Exercise requirements
What follows is a set of records, each of which is to be written out exactly.

---------- Exercise inputs ----------

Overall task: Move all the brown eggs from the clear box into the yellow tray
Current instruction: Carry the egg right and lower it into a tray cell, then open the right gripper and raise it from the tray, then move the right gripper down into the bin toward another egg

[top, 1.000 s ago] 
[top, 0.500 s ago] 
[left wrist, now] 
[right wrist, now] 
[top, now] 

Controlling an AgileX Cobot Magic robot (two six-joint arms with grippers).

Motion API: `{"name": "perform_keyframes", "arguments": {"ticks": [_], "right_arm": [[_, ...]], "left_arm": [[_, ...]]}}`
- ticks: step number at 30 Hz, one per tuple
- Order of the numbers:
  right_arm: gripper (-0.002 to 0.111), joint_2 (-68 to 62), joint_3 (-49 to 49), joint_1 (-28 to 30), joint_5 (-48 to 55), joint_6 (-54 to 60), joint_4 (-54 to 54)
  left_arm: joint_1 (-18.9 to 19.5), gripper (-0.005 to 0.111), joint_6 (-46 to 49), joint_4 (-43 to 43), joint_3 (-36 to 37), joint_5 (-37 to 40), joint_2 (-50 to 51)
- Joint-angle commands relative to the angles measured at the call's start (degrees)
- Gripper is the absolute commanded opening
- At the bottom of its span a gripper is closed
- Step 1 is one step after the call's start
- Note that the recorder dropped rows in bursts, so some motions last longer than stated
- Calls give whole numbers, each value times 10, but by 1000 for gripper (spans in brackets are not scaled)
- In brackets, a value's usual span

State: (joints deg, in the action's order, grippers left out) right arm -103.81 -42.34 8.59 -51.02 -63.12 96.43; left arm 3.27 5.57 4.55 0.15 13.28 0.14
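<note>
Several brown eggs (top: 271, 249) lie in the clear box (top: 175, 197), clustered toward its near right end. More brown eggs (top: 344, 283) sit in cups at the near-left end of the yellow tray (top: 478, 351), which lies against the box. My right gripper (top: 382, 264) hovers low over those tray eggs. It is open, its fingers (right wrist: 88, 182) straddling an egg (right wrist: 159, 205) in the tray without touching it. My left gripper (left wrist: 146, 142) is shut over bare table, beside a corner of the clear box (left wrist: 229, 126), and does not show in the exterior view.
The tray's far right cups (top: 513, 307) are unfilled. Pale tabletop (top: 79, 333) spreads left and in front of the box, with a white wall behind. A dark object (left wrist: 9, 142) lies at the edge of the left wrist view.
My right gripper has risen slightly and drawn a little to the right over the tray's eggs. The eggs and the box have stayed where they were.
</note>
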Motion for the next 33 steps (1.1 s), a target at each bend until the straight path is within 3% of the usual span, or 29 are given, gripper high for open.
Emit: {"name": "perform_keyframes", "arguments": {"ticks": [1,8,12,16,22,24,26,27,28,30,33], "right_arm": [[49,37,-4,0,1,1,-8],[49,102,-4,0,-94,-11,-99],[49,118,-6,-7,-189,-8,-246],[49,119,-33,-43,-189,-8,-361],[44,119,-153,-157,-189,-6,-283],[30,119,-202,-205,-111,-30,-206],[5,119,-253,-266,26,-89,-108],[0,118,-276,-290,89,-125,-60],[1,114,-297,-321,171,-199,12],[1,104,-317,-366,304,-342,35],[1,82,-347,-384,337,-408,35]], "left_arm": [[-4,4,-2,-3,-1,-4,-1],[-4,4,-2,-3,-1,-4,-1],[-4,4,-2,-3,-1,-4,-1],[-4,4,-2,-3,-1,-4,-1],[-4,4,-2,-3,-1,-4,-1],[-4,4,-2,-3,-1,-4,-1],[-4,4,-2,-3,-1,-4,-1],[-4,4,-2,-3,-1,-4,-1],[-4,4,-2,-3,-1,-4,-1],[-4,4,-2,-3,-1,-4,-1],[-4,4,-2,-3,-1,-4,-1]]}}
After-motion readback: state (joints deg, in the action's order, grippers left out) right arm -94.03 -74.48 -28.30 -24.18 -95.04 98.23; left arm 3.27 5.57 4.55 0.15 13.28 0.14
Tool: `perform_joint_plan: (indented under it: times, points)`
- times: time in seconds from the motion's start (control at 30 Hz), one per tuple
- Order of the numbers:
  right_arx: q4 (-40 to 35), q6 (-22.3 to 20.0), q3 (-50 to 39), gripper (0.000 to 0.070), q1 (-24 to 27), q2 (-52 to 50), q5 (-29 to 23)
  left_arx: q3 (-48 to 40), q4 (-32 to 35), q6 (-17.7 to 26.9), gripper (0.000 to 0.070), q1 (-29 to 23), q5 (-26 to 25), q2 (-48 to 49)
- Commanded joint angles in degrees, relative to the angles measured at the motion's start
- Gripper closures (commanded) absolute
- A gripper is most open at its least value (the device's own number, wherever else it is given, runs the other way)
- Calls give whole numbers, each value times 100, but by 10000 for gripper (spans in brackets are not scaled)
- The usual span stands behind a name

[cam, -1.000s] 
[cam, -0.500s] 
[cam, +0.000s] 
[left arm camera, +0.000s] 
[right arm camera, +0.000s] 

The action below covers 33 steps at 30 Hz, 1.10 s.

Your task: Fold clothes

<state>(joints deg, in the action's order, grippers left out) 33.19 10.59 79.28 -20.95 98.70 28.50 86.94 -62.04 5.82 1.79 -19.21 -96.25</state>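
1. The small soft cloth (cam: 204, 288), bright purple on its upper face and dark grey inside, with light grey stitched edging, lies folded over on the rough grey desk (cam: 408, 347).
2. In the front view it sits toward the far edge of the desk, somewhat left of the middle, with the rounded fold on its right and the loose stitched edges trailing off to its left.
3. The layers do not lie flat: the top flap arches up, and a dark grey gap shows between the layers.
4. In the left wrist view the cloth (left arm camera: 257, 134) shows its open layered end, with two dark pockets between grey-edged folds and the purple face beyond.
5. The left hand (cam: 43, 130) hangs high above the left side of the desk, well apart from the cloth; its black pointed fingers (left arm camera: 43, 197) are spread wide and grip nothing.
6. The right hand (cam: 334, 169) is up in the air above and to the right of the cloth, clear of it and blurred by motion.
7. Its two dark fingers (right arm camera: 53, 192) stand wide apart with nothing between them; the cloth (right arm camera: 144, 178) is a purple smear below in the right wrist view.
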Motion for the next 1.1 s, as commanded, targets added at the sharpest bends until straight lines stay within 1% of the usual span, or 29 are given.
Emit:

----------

Solved exercise
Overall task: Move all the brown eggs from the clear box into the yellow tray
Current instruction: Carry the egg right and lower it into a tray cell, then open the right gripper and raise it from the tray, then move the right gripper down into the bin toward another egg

[top, 1.000 s ago] 
[top, 0.500 s ago] 
[left wrist, now] 
[right wrist, now] 
[top, now] 

Controlling an AgileX Cobot Magic robot (two six-joint arms with grippers).

Motion API: `{"name": "perform_keyframes", "arguments": {"ticks": [_], "right_arm": [[_, ...]], "left_arm": [[_, ...]]}}`
- ticks: step number at 30 Hz, one per tuple
- Order of the numbers:
  right_arm: gripper (-0.002 to 0.111), joint_2 (-68 to 62), joint_3 (-49 to 49), joint_1 (-28 to 30), joint_5 (-48 to 55), joint_6 (-54 to 60), joint_4 (-54 to 54)
  left_arm: joint_1 (-18.9 to 19.5), gripper (-0.005 to 0.111), joint_6 (-46 to 49), joint_4 (-43 to 43), joint_3 (-36 to 37), joint_5 (-37 to 40), joint_2 (-50 to 51)
- Joint-angle commands relative to the angles measured at the call's start (degrees)
- Gripper is the absolute commanded opening
- At the bottom of its span a gripper is closed
- Step 1 is one step after the call's start
- Note that the recorder dropped rows in bursts, so some motions last longer than stated
- Calls give whole numbers, each value times 10, but by 1000 for gripper (spans in brackets are not scaled)
- In brackets, a value's usual span

State: (joints deg, in the action's order, grippers left out) right arm -103.81 -42.34 8.59 -51.02 -63.12 96.43; left arm 3.27 5.57 4.55 0.15 13.28 0.14
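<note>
Several brown eggs (top: 271, 249) lie in the clear box (top: 175, 197), clustered toward its near right end. More brown eggs (top: 344, 283) sit in cups at the near-left end of the yellow tray (top: 478, 351), which lies against the box. My right gripper (top: 382, 264) hovers low over those tray eggs. It is open, its fingers (right wrist: 88, 182) straddling an egg (right wrist: 159, 205) in the tray without touching it. My left gripper (left wrist: 146, 142) is shut over bare table, beside a corner of the clear box (left wrist: 229, 126), and does not show in the exterior view.
The tray's far right cups (top: 513, 307) are unfilled. Pale tabletop (top: 79, 333) spreads left and in front of the box, with a white wall behind. A dark object (left wrist: 9, 142) lies at the edge of the left wrist view.
My right gripper has risen slightly and drawn a little to the right over the tray's eggs. The eggs and the box have stayed where they were.
</note>
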Motion for the next 33 steps (1.1 s), a target at each bend until the straight path is within 3% of the usual span, or 29 are given, gripper high for open.
Emit: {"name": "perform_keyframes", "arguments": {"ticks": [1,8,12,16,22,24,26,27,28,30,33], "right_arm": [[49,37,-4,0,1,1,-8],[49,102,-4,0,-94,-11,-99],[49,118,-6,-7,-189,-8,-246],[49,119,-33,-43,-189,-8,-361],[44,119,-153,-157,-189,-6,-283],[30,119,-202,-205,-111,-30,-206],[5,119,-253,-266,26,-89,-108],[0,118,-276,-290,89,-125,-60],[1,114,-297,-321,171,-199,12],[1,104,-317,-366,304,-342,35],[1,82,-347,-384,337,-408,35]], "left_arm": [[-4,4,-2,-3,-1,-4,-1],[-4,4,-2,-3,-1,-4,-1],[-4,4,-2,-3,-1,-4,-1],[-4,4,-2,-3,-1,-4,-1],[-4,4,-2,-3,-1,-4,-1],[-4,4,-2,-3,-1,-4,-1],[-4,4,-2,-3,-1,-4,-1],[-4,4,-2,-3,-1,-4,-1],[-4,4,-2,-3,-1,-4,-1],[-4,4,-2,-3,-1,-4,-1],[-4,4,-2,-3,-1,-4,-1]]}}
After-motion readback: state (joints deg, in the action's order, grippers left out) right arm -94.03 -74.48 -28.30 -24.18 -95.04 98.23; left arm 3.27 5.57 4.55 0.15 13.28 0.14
Tool: `perform_joint_plan: (indented under it: times, points)`
- times: time in seconds from the motion's start (control at 30 Hz), one per tuple
- Order of the numbers:
  right_arx: q4 (-40 to 35), q6 (-22.3 to 20.0), q3 (-50 to 39), gripper (0.000 to 0.070), q1 (-24 to 27), q2 (-52 to 50), q5 (-29 to 23)
  left_arx: q3 (-48 to 40), q4 (-32 to 35), q6 (-17.7 to 26.9), gripper (0.000 to 0.070), q1 (-29 to 23), q5 (-26 to 25), q2 (-48 to 49)
- Commanded joint angles in degrees, relative to the angles measured at the motion's start
- Gripper closures (commanded) absolute
- A gripper is most open at its least value (the device's own number, wherever else it is given, runs the other way)
- Calls give whole numbers, each value times 100, but by 10000 for gripper (spans in brackets are not scaled)
- The usual span stands behind a name

[cam, -1.000s] 
[cam, -0.500s] 
[cam, +0.000s] 
[left arm camera, +0.000s] 
[right arm camera, +0.000s] 

The action below covers 33 steps at 30 Hz, 1.10 s.

Your task: Fold clothes

<state>(joints deg, in the action's order, grippers left out) 33.19 10.59 79.28 -20.95 98.70 28.50 86.94 -62.04 5.82 1.79 -19.21 -96.25</state>
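1. The small soft cloth (cam: 204, 288), bright purple on its upper face and dark grey inside, with light grey stitched edging, lies folded over on the rough grey desk (cam: 408, 347).
2. In the front view it sits toward the far edge of the desk, somewhat left of the middle, with the rounded fold on its right and the loose stitched edges trailing off to its left.
3. The layers do not lie flat: the top flap arches up, and a dark grey gap shows between the layers.
4. In the left wrist view the cloth (left arm camera: 257, 134) shows its open layered end, with two dark pockets between grey-edged folds and the purple face beyond.
5. The left hand (cam: 43, 130) hangs high above the left side of the desk, well apart from the cloth; its black pointed fingers (left arm camera: 43, 197) are spread wide and grip nothing.
6. The right hand (cam: 334, 169) is up in the air above and to the right of the cloth, clear of it and blurred by motion.
7. Its two dark fingers (right arm camera: 53, 192) stand wide apart with nothing between them; the cloth (right arm camera: 144, 178) is a purple smear below in the right wrist view.
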Motion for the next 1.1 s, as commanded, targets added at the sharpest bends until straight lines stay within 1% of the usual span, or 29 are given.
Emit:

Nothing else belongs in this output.